La peculiaridad del Estado totalitario radica en que, si bien controla el pensamiento, no lo fija. Establece normas incuestionables, pero las modifica de un día para otro. Necesita los dogmas, porque necesita la obediencia absoluta de sus súbditos, pero no puede evitar los cambios, que vienen dictados por las necesidades de la política basada en la fuerza. El Estado totalitario se declara infalible y, al mismo tiempo, ataca el concepto mismo de verdad objetiva.

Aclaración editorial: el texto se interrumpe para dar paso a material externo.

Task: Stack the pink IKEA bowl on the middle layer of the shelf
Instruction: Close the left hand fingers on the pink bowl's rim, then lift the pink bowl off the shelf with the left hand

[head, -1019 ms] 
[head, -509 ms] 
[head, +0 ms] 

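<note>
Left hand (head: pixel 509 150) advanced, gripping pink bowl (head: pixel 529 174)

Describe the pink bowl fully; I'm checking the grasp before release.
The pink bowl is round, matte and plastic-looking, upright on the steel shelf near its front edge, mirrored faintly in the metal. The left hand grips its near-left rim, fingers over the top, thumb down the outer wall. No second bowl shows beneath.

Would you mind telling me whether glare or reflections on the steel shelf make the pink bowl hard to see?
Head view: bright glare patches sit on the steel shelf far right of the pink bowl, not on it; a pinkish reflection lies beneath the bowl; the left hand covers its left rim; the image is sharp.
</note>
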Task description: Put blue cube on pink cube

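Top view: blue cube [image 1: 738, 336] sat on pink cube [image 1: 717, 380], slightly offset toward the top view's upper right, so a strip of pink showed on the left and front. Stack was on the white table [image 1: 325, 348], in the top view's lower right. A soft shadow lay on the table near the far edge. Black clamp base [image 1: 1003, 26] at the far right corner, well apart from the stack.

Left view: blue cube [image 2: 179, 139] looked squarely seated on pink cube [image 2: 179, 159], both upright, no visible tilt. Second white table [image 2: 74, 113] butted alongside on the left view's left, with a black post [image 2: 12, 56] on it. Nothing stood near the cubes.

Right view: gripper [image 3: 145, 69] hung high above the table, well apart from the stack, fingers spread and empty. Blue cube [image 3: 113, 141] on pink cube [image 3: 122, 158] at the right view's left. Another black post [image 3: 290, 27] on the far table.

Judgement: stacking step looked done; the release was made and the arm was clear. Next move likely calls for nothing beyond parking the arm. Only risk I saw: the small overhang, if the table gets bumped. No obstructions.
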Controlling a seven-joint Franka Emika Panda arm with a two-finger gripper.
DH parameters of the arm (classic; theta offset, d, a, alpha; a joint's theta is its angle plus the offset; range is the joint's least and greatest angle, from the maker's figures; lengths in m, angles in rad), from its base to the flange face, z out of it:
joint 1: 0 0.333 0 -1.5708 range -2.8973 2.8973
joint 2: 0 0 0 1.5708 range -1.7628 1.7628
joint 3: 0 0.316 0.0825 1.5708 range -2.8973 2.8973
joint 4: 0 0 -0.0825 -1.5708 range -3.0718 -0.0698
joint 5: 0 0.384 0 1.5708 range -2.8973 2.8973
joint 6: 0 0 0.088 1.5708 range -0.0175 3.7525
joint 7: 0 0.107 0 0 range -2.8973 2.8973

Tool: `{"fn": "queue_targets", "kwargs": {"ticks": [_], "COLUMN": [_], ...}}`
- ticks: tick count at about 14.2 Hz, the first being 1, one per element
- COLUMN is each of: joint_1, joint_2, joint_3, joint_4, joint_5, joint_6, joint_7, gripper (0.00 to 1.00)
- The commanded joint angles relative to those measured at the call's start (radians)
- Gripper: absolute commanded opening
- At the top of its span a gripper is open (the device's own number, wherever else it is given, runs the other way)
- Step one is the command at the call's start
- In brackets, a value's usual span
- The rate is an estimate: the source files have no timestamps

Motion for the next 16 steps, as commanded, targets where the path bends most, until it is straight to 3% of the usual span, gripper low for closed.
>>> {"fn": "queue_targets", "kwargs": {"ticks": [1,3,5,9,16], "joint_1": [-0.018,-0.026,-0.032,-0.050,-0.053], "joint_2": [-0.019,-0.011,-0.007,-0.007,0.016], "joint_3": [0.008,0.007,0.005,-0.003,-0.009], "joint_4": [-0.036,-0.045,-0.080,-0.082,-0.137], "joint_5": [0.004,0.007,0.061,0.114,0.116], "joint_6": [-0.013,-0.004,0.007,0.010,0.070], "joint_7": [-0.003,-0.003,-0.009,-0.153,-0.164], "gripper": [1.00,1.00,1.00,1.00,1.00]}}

Como muchos grandes libros, 1984 es fruto de la obsesión. Recoge años de reflexiones, de lecturas, de polémicas. A juicio de Dorian Lynskey, era también un fin de ciclo para Orwell, aunque no podemos saber qué habría escrito después. En su éxito posterior hay paradojas: que el autor estuviera muerto facilitó que se convirtiera en un símbolo que quizá lo habría incomodado. Sabemos que le gustaba que los oprimidos por los regímenes totalitarios encontrasen consuelo o una descripción de sus problemas en su obra, pero quizá no le agradaran algunas lecturas de la guerra fría (una expresión que acuñó Orwell): su reticencia y su rectitud son proverbiales y él mismo escribió que «todos los santos son culpables mientras no se demuestre lo contrario». Tuvo éxito en Estados Unidos, un país que no visitó pero que no apreciaba, y luego se convirtió en una especie de icono pop, una sensibilidad que no siempre resulta fácil asociar con Orwell, que, en algunos sentidos, era un conservador cultural. Pero todo eso también enriquece la novela. El Ministerio de la Verdad mejora nuestra comprensión de un libro decisivo, con información sobre las fuentes, el contexto y las interpretaciones que ha generado, y nos lleva de regreso a una novela fértil y presciente que funciona más allá del mito.